Copy out all of the data below exactly, so that no word differs from the original.

=== Section Start ===

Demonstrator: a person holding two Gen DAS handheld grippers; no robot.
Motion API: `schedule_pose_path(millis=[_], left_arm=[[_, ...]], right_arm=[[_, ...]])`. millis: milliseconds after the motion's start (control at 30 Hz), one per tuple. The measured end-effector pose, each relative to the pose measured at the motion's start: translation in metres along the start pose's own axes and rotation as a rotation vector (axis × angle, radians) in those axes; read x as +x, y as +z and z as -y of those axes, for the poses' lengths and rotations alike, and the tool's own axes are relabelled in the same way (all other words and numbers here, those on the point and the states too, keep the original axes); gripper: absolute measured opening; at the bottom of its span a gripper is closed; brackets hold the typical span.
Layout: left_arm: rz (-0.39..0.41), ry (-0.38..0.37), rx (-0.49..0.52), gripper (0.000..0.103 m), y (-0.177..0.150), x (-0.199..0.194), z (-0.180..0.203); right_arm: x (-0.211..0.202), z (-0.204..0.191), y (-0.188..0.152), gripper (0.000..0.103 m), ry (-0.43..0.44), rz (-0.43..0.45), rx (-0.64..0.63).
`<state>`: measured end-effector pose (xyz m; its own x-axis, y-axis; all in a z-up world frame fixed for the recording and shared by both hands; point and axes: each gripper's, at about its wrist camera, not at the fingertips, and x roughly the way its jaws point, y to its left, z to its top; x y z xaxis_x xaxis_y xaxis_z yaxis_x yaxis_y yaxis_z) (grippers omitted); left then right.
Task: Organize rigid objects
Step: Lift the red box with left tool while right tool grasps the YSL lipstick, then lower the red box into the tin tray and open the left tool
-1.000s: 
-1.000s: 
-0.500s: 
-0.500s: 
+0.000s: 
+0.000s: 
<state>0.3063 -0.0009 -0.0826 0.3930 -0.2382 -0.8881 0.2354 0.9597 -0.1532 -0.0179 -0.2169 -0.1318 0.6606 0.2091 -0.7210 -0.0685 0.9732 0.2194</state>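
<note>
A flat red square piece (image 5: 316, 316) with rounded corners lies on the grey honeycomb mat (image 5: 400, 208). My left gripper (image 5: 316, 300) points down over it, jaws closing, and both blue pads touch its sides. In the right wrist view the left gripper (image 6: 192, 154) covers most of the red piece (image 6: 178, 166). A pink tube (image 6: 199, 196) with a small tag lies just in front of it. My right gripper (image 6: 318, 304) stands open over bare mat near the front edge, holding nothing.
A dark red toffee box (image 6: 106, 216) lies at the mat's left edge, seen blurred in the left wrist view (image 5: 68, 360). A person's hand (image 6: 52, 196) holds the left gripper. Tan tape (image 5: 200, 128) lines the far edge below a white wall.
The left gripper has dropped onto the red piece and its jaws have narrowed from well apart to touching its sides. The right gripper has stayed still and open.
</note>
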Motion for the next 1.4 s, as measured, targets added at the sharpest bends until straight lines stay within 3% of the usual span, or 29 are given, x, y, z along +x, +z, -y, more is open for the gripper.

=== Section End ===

→ **Output of the task**:
Demonstrator: a person holding two Gen DAS handheld grippers; no robot.
Motion API: `schedule_pose_path(millis=[_], left_arm=[[_, ...]], right_arm=[[_, ...]])`. millis: milliseconds after the motion's start (control at 30 Hz), one per tuple. The measured end-effector pose, each relative to the pose measured at the motion's start: translation in metres along the start pose's own axes and rotation as a rotation vector (axis × angle, radians) in those axes; read x as +x, y as +z and z as -y of those axes, for the poses' lengths and rotations alike, and the tool's own axes are relabelled in the same way (all other words and numbers here, those on the point and the states too, keep the original axes); gripper: absolute measured opening; at the bottom of its span a gripper is closed; brackets hold the typical span.
Layout: left_arm: rz (-0.39..0.41), ry (-0.38..0.37), rx (-0.49..0.52), gripper (0.000..0.103 m), y (-0.177..0.150), x (-0.199..0.194), z (-0.180..0.203); right_arm: x (-0.211..0.202), z (-0.204..0.191), y (-0.188..0.152), gripper (0.000..0.103 m), ry (-0.43..0.44), rz (-0.43..0.45), rx (-0.64..0.63).
`<state>`: measured end-effector pose (xyz m; its own x-axis, y-axis; all in a z-up world frame fixed for the recording and shared by both hands; point and axes: each gripper's, at about its wrist camera, not at the fingertips, and x roughly the way its jaws point, y to its left, z to its top; x y z xaxis_x xaxis_y xaxis_z yaxis_x yaxis_y yaxis_z) (grippers omitted); left then right.
Task: Organize rigid objects
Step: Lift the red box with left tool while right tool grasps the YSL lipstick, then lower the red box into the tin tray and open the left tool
-1.000s: 
-1.000s: 
-0.500s: 
-0.500s: 
+0.000s: 
+0.000s: 
<state>0.3063 -0.0009 -0.0826 0.3930 -0.2382 -0.8881 0.2354 0.9597 -0.1532 -0.0179 -0.2169 -0.1318 0.6606 0.2091 -0.7210 -0.0685 0.9732 0.2194</state>
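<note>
A flat red square piece (image 5: 316, 316) with rounded corners lies on the grey honeycomb mat (image 5: 400, 208). My left gripper (image 5: 316, 300) points down over it, jaws closing, and both blue pads touch its sides. In the right wrist view the left gripper (image 6: 192, 154) covers most of the red piece (image 6: 178, 166). A pink tube (image 6: 199, 196) with a small tag lies just in front of it. My right gripper (image 6: 318, 304) stands open over bare mat near the front edge, holding nothing.
A dark red toffee box (image 6: 106, 216) lies at the mat's left edge, seen blurred in the left wrist view (image 5: 68, 360). A person's hand (image 6: 52, 196) holds the left gripper. Tan tape (image 5: 200, 128) lines the far edge below a white wall.
The left gripper has dropped onto the red piece and its jaws have narrowed from well apart to touching its sides. The right gripper has stayed still and open.
</note>
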Motion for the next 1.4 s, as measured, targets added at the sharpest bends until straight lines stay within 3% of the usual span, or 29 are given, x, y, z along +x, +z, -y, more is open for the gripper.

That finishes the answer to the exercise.